__What this task involves__.
Only the lines that contain the string "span" belong in the answer; pull them from the records.

┌──

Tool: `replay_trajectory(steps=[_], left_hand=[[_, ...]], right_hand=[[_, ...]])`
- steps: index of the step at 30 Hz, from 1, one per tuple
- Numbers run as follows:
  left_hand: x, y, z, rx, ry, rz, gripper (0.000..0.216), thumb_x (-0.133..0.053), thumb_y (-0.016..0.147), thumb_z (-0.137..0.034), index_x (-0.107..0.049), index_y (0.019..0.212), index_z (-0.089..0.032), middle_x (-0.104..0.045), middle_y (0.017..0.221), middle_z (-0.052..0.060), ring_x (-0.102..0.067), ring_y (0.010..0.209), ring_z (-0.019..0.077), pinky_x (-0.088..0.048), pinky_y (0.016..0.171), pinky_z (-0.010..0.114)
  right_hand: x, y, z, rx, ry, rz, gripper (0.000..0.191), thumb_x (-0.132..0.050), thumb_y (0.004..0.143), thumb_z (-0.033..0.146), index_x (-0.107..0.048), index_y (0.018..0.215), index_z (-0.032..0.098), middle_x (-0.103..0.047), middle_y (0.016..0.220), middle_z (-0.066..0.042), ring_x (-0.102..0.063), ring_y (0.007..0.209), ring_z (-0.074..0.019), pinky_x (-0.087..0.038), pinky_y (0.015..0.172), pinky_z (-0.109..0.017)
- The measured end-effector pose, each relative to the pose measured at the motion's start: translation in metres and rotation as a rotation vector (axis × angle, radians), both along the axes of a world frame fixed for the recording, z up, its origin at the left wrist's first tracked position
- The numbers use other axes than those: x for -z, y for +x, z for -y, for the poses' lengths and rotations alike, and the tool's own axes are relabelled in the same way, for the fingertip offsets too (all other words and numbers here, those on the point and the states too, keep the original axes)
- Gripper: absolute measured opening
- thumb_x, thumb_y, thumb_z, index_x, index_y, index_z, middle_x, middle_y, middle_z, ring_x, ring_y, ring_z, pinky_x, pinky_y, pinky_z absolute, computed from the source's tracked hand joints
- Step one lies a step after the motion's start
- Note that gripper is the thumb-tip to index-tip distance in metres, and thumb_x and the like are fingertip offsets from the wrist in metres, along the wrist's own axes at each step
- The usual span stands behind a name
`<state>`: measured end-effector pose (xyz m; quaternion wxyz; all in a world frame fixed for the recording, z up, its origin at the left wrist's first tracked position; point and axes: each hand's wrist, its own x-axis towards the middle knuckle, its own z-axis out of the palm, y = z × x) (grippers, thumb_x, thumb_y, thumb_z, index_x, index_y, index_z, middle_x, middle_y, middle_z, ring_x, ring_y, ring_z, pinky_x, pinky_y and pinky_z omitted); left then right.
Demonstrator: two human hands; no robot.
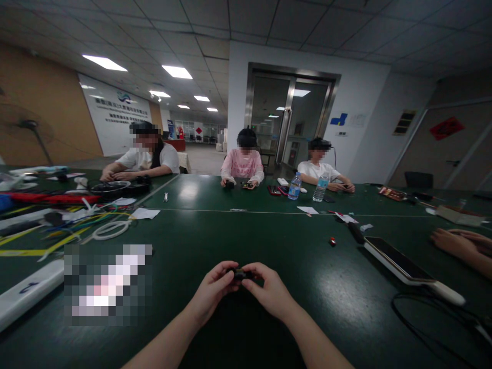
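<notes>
A small black object (241,274), too small and dark to name, is held between my two hands just above the green table (200,233). My left hand (216,283) pinches its left end with thumb and fingers. From the other side, my right hand (269,287) grips the right end in the same way. The fingertips of both hands nearly meet around it, and part of it is hidden behind them. A small red and black item (332,241) lies on the table beyond my right hand.
At left are a white power strip (33,294), a blurred-out bright object (111,282) and coiled white cable (111,230). At right lie a phone (397,260) and black cable (423,328), near another person's hands (457,245). Water bottles (320,188) stand farther back; several people sit across.
</notes>
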<state>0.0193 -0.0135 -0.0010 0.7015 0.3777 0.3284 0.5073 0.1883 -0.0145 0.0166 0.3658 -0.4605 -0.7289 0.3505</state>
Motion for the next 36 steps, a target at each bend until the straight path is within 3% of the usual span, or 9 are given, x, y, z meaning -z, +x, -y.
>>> replay_trajectory(steps=[8,18,36], left_hand=[[-0.0053,-0.0007,0.0020,0.003,-0.004,-0.014,0.024,-0.071,0.065,-0.025,-0.065,0.087,-0.019,-0.063,0.080,0.003,-0.059,0.075,0.0172,-0.044,0.072,0.032],[0.0010,-0.0025,-0.0004,0.026,0.026,-0.014,0.021,-0.066,0.071,-0.024,-0.064,0.091,-0.019,-0.063,0.084,0.004,-0.059,0.077,0.0167,-0.045,0.073,0.031],[0.0013,-0.0012,-0.0009,0.014,0.019,-0.001,0.026,-0.071,0.066,-0.027,-0.064,0.089,-0.019,-0.063,0.082,0.003,-0.058,0.075,0.0157,-0.045,0.071,0.030]], right_hand=[[-0.0002,0.0002,0.0005,-0.003,0.004,0.004,0.022,-0.058,0.076,0.025,-0.060,0.098,0.024,-0.063,0.096,-0.001,-0.058,0.091,-0.0181,-0.044,0.081,-0.032],[-0.0045,0.0004,0.0021,-0.003,-0.007,0.008,0.022,-0.057,0.076,0.025,-0.060,0.098,0.025,-0.062,0.097,-0.001,-0.057,0.091,-0.0181,-0.044,0.082,-0.033],[-0.0002,0.0006,0.0002,0.005,0.000,0.008,0.023,-0.058,0.075,0.025,-0.060,0.098,0.024,-0.063,0.095,-0.002,-0.057,0.090,-0.0182,-0.044,0.082,-0.033]])
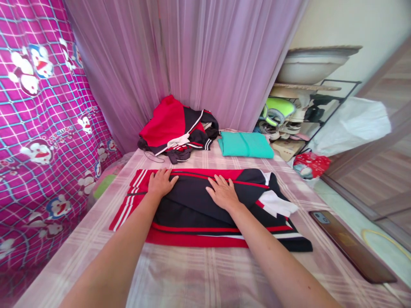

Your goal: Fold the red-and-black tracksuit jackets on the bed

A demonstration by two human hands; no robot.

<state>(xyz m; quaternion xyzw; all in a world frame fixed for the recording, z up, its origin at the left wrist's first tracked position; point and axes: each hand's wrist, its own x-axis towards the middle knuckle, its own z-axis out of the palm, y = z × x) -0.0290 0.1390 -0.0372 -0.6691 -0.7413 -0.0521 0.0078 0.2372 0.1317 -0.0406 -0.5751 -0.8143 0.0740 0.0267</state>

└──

__Expected output__.
- The usual span stands behind a name
Motion for the next 36 steps, a target at each bend until the straight path is within 3% of the usual span, or 9 are given, x, y, z meaning -z, +x, -y.

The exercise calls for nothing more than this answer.